Here is a collection of quotes and facts supporting the use of passphrases as a way to increase security.
I want to thank ITSO for their tireless efforts to help secure the IU network. Their most recent project, to increase the minimum and maximum password length, is a much needed step toward that goal. Our institutional data is only as secure as our weakest password, and by moving to a paradigm of lengthy "passphrases" we not only make our data more secure but we also make our passwords easier to remember. We have already begun implementing passphrases within HELPnet, and I can testify that it's much easier to remember a 25 character passphrase than a 10 character, complicated password. The mathematics proves that the length of a password is more important than the complexity. I welcome the change, and the challenge, of making this shift.

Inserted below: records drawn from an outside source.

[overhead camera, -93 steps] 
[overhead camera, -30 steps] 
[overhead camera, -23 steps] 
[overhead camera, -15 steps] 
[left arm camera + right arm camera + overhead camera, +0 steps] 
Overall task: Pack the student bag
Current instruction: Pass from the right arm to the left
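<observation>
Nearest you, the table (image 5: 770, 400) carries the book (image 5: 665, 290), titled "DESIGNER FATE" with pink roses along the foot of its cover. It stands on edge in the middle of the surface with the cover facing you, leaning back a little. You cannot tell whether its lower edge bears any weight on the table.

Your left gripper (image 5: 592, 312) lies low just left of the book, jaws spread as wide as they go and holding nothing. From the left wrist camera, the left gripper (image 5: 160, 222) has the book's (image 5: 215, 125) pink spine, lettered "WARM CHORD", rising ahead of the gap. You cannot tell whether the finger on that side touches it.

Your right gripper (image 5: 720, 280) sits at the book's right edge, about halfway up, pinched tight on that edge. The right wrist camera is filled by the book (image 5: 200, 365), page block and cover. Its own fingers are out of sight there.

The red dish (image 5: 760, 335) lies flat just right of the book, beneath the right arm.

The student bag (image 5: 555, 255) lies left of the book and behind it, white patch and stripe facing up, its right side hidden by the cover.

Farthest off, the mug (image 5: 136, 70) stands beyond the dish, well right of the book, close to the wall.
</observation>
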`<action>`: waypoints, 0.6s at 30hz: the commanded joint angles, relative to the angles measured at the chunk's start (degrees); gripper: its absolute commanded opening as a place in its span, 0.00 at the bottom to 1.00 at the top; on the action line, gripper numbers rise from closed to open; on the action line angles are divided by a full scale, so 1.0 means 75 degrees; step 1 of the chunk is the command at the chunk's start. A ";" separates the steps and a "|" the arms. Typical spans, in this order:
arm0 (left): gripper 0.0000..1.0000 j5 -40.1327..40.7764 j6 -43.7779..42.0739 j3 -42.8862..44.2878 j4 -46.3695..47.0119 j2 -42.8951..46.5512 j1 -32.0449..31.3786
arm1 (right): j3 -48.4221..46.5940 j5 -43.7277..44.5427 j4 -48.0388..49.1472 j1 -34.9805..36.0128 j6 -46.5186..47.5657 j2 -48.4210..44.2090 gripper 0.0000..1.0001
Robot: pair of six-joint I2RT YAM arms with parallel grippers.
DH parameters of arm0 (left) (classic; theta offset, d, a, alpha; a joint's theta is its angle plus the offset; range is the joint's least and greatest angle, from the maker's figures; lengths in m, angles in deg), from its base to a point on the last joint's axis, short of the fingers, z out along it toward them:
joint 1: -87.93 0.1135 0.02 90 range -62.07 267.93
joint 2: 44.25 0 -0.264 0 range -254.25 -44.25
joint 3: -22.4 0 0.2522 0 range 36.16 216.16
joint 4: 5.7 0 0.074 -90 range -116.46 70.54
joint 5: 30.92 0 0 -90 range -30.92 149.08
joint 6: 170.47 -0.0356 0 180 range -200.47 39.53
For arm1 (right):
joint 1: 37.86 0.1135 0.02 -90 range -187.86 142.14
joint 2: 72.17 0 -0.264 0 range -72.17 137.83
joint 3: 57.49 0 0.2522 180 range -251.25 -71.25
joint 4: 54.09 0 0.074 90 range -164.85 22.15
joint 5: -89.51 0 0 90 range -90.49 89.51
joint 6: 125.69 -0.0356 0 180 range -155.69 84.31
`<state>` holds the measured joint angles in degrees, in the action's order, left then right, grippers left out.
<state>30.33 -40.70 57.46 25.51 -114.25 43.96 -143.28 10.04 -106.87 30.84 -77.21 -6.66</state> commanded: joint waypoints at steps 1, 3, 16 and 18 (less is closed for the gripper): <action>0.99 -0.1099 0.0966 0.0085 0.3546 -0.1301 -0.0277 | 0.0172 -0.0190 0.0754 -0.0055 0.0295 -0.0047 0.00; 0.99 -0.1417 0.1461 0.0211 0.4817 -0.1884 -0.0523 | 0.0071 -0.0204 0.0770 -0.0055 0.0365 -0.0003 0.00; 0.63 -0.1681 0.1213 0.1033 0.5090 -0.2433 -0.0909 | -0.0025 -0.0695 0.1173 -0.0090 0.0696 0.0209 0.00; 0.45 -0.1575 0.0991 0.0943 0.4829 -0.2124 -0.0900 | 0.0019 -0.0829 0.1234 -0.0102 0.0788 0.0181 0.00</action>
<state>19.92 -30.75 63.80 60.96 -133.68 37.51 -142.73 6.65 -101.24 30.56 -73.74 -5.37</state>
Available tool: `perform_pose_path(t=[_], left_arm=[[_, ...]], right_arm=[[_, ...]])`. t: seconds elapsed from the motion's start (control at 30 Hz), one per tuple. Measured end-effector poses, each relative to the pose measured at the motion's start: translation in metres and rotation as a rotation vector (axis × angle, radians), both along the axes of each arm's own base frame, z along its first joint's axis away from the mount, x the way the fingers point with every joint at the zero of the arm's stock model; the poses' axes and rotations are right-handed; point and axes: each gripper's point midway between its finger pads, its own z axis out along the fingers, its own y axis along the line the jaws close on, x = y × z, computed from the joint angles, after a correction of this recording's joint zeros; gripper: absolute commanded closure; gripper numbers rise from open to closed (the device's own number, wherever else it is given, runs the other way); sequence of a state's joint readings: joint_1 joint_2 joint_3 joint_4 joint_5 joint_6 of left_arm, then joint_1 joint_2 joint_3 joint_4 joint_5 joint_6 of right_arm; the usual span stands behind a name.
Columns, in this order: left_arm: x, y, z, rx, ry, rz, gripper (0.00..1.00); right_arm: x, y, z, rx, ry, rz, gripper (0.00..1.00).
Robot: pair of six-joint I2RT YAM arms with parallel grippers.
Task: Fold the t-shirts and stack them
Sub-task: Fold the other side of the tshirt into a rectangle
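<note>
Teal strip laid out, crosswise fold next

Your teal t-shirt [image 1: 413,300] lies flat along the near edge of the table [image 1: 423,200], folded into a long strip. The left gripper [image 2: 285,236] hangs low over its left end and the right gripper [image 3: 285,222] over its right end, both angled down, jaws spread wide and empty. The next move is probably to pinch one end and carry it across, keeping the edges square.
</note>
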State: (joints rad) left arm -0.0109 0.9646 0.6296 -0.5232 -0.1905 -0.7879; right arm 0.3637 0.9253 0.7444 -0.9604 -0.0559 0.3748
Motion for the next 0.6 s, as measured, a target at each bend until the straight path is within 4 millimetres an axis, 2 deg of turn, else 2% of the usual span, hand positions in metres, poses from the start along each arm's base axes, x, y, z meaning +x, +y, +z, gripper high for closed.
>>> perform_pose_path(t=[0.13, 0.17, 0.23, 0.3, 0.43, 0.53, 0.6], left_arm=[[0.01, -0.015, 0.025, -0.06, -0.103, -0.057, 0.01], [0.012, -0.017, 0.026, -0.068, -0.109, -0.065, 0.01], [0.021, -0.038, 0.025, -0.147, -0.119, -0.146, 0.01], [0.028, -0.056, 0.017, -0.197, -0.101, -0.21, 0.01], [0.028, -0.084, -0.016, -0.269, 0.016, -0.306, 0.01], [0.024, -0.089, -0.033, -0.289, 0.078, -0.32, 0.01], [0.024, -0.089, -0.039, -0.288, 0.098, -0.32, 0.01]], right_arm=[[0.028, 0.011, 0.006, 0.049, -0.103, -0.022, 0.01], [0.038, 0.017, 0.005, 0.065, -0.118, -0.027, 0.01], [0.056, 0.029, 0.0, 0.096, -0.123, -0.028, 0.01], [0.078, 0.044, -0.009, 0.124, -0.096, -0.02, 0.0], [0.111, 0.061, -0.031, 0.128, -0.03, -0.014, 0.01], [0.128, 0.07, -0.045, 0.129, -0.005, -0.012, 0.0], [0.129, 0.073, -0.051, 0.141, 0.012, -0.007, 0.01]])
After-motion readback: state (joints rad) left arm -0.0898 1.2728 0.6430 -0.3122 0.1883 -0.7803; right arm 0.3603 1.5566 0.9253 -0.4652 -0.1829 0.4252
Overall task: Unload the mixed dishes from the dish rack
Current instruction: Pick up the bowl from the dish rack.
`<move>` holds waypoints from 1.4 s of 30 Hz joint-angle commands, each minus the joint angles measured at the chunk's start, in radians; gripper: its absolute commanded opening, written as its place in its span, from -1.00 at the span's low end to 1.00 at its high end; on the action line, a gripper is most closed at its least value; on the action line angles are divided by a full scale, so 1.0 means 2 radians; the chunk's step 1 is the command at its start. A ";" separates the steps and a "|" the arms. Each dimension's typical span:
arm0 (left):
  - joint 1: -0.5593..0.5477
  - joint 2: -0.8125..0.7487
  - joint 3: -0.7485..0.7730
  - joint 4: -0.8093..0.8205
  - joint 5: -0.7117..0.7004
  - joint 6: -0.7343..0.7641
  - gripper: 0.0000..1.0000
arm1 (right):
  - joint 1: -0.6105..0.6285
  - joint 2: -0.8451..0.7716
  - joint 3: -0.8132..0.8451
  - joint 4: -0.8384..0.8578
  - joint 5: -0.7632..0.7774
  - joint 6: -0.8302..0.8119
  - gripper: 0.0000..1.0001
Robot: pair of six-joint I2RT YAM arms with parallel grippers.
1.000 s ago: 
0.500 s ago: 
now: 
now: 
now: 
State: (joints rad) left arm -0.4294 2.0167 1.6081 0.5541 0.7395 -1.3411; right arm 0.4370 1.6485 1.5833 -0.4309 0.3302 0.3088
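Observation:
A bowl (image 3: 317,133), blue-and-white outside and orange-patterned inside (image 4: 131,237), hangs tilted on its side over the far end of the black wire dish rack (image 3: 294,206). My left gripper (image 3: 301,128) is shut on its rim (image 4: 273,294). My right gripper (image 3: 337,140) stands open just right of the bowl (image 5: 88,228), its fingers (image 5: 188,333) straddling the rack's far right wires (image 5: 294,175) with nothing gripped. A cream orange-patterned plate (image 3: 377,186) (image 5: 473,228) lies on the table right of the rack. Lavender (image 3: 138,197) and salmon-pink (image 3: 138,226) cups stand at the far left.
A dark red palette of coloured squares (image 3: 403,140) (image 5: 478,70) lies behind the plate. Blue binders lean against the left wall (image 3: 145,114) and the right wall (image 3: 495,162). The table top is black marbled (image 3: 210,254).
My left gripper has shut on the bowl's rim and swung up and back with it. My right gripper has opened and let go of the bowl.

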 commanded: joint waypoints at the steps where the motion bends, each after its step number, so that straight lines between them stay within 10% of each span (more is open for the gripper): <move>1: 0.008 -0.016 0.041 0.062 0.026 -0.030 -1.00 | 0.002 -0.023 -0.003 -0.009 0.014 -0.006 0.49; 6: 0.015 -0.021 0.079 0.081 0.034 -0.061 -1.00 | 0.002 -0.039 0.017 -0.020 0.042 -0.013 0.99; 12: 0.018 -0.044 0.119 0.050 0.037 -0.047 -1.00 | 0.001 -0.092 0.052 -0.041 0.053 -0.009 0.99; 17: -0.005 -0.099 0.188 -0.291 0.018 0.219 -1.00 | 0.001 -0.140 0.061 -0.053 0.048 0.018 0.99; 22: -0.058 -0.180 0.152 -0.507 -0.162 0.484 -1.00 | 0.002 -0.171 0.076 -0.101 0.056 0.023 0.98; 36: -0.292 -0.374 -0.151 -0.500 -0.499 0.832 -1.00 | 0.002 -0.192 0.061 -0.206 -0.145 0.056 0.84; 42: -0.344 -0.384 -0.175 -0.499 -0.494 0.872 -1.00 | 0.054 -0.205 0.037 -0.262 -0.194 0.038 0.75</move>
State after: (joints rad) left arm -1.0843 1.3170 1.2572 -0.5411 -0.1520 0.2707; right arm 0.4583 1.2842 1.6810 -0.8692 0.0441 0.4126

I know it will be a hard sell to some, but in the long run this move by ITSO will be appreciated.
-- Todd Herring, HELPnet Network Systems Manager, SPEA / KSB / SLIS at IUPUI
Strengthening our passwords and changing the strategy to passphrases sound like an excellent plan. All we can do to enhance security for our users, their data, as well as the institution's is worth pursuing.
-- Mercedes Randall, MBA, Director, Systems and Administration, Research & Sponsored Programs at IUPUI
Short, but complex passwords should be shunned as they are not truly secure anymore and you are deceiving yourself if you think they are. Long pass-phrases are the future and are the only way to go if you want to ensure that you won't get hacked via any type of password based attack of any kind.
-- Rob Hensing, Microsoft (read the whole blog post)
Weak passwords are the primary way in which we defeat Windows Server 2003 networks in professional penetration testing engagements.
-- Hacking Exposed: Windows Server 2003, page 9
Pass phrases are coming into vogue for a number of reasons, one being the development of tools that can crack many passwords in minutes. These tools are not new. Quakenbush Password Appraiser could do this in 1998. What is new is the theory and practice behind the space-time tradeoff, advanced by Dr. Phillippe Oechslin. The time-space tradeoff means that you do not store all possible hashes, which would require more storage than exists in the universe (if you try to store NT hashes). Storing all the NT hashes up to 14 characters for the 76-character character set would require 5,652,897,009 exabytes of storage, which exceeds the capacity of any file system today. Storing all the LM hashes, which only requires 310 terabytes, is still infeasible. To solve this dilemma, Dr. Oechslin came up with a time-space tradeoff where you only store a portion of the hash and its associated passwords. This drastically cuts storage requirements, and with only 17 gigabytes of storage, you can store the LM hashes for the same character set. As we shall see, one of the primary arguments for pass phrases is that they make the storage requirements prohibitive and break the pre-computed hash attacks.